**Assigned task**
Transcribe the data exactly, pictures excluded.

+++

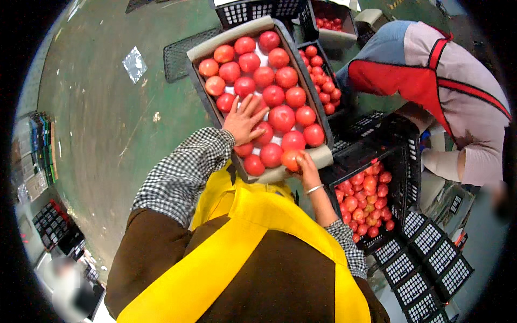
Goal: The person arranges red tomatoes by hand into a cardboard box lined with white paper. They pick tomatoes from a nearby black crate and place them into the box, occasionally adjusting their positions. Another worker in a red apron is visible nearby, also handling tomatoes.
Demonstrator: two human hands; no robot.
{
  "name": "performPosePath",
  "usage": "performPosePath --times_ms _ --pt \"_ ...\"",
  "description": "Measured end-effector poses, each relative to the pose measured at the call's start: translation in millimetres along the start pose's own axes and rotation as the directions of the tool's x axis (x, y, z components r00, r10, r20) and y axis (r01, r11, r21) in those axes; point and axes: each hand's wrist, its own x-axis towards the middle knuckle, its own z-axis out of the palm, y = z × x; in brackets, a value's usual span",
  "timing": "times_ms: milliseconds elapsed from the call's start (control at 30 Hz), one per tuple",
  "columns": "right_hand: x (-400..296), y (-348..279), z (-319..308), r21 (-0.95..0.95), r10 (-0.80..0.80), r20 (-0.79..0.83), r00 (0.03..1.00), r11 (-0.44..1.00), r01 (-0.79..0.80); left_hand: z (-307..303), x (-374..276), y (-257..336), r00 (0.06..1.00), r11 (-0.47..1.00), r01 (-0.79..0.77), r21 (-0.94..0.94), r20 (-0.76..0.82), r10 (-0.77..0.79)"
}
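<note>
Before me is a dark crate (328, 130) with paper folded over its end rims and a layer of red tomatoes (281, 118) inside. My left hand (245, 120) rests palm down on tomatoes near the crate's left side, its fingers spread. At the near end, my right hand (307, 166) has its fingers around an orange-red tomato (290, 160). That tomato sits at the near paper edge (321, 157). White lining (263, 60) shows between some of the fruit. Part of the layer is hidden under my left hand.
To the right stands a deep black crate (412, 161) of loose tomatoes (365, 198). Smaller tomatoes (321, 80) fill a crate beyond mine. A co-worker in a red apron (398, 80) bends at the right. Black crates (424, 258) stand lower right; a plastic bag (135, 65) lies on the green floor.
</note>
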Motion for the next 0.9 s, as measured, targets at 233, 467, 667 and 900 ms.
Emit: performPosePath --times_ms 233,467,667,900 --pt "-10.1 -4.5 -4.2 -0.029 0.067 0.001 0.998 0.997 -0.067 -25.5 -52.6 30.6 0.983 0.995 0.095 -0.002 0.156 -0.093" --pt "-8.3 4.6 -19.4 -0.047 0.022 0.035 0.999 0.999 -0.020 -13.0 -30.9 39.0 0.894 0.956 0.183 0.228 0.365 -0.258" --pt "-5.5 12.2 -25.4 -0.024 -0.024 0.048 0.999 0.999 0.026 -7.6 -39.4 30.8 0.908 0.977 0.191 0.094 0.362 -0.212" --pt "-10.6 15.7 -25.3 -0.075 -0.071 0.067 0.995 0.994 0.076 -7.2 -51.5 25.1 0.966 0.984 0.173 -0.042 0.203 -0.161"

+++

**Exercise solution**
Goal: The person arranges red tomatoes by hand into a cardboard box lined with white paper. They pick tomatoes from a nearby black crate and place them into the box, occasionally adjusting their positions. Another worker in a red apron is visible nearby, also handling tomatoes.
Demonstrator: two human hands; no robot.
{
  "name": "performPosePath",
  "usage": "performPosePath --times_ms _ --pt \"_ ...\"",
  "description": "Measured end-effector poses, each relative to the pose measured at the call's start: translation in millimetres along the start pose's own axes and rotation as the directions of the tool's x axis (x, y, z components r00, r10, r20) and y axis (r01, r11, r21) in those axes; point and axes: each hand's wrist, its own x-axis towards the middle knuckle, its own z-axis out of the palm, y = z × x; in brackets, a value's usual span",
  "timing": "times_ms: milliseconds elapsed from the call's start (control at 30 Hz), one per tuple",
  "columns": "right_hand: x (-400..296), y (-348..279), z (-319..308), r21 (-0.95..0.95), r10 (-0.80..0.80), r20 (-0.79..0.83), r00 (0.03..1.00), r11 (-0.44..1.00), r01 (-0.79..0.80); left_hand: z (-307..303), x (-374..276), y (-257..336), r00 (0.06..1.00), r11 (-0.47..1.00), r01 (-0.79..0.77), r21 (-0.94..0.94), r20 (-0.76..0.82), r10 (-0.77..0.79)"
}
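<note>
Before me is a dark crate (328, 130) with paper folded over its end rims and a layer of red tomatoes (281, 118) inside. My left hand (245, 120) rests palm down on tomatoes near the crate's left side, its fingers spread. At the near end, my right hand (307, 166) has its fingers around an orange-red tomato (290, 160). That tomato sits at the near paper edge (321, 157). White lining (263, 60) shows between some of the fruit. Part of the layer is hidden under my left hand.
To the right stands a deep black crate (412, 161) of loose tomatoes (365, 198). Smaller tomatoes (321, 80) fill a crate beyond mine. A co-worker in a red apron (398, 80) bends at the right. Black crates (424, 258) stand lower right; a plastic bag (135, 65) lies on the green floor.
</note>
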Motion for the next 0.9 s, as measured, targets at 233, 467, 667 and 900 ms.
Emit: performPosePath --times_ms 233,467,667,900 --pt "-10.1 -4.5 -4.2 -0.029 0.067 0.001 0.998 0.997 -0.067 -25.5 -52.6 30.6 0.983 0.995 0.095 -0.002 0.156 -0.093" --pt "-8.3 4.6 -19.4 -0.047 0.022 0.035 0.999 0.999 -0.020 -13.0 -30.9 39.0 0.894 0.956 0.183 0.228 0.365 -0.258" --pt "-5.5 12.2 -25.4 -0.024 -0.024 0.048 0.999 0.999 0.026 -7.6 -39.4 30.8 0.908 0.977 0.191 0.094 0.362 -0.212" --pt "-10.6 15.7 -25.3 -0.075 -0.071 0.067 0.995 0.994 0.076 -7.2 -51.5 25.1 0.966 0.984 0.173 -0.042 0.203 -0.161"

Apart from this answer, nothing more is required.